Filter this data down to the lines that hold "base", and copy them.
□ □ □ □
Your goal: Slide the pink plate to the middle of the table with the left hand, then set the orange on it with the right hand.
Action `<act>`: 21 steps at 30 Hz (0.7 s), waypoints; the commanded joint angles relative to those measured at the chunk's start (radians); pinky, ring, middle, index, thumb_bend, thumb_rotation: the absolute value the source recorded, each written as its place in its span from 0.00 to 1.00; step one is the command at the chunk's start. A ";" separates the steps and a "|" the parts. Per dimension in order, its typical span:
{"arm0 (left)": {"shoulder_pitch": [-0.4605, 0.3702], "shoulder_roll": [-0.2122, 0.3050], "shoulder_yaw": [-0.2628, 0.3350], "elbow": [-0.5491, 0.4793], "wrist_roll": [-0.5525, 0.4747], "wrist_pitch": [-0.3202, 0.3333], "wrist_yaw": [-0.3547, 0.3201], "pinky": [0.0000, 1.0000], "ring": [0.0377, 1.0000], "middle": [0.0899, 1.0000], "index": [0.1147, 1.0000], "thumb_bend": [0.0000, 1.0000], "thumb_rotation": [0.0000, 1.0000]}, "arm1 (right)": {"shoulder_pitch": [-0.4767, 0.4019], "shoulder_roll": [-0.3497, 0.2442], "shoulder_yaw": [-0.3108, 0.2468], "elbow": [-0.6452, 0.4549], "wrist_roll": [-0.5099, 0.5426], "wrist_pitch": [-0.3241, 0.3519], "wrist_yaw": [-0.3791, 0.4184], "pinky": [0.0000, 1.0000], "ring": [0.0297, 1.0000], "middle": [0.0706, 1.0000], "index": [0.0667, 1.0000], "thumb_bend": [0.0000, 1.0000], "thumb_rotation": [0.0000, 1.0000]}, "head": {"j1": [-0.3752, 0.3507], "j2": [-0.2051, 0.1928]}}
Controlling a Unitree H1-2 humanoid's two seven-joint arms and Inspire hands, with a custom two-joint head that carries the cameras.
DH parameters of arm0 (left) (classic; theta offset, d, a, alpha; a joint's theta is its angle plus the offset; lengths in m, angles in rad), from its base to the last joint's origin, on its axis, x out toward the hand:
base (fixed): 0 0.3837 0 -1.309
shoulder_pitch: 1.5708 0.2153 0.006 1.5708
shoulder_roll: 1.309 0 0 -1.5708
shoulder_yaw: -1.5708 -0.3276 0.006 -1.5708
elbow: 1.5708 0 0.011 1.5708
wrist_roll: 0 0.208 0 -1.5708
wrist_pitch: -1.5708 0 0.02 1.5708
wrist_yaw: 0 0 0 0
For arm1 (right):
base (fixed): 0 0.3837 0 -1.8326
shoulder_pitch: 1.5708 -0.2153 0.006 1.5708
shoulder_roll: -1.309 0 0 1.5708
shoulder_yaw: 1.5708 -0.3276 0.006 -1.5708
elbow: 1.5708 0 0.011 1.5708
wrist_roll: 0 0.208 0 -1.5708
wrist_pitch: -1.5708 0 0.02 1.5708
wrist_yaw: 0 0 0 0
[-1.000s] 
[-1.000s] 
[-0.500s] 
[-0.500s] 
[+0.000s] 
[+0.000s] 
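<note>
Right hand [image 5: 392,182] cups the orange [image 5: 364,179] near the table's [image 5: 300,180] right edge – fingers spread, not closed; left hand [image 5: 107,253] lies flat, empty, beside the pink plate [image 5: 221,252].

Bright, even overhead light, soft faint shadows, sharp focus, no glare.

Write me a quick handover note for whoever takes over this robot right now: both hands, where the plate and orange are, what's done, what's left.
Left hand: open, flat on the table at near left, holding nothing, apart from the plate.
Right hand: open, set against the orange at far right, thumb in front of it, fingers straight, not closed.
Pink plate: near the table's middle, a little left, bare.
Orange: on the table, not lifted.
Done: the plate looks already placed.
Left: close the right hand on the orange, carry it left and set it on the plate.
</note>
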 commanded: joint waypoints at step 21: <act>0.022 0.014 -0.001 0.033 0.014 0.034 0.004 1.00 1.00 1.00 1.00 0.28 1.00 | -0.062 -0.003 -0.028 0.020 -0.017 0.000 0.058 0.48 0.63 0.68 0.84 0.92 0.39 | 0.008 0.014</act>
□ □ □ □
Answer below |
DH parameters of arm0 (left) (classic; theta offset, d, a, alpha; a joint's theta is its angle plus the offset; lengths in m, angles in rad), from its base to the last joint's origin, on its axis, x out toward the hand:
base (fixed): 0 0.3837 0 -1.309
base (fixed): 0 0.3837 0 -1.8326

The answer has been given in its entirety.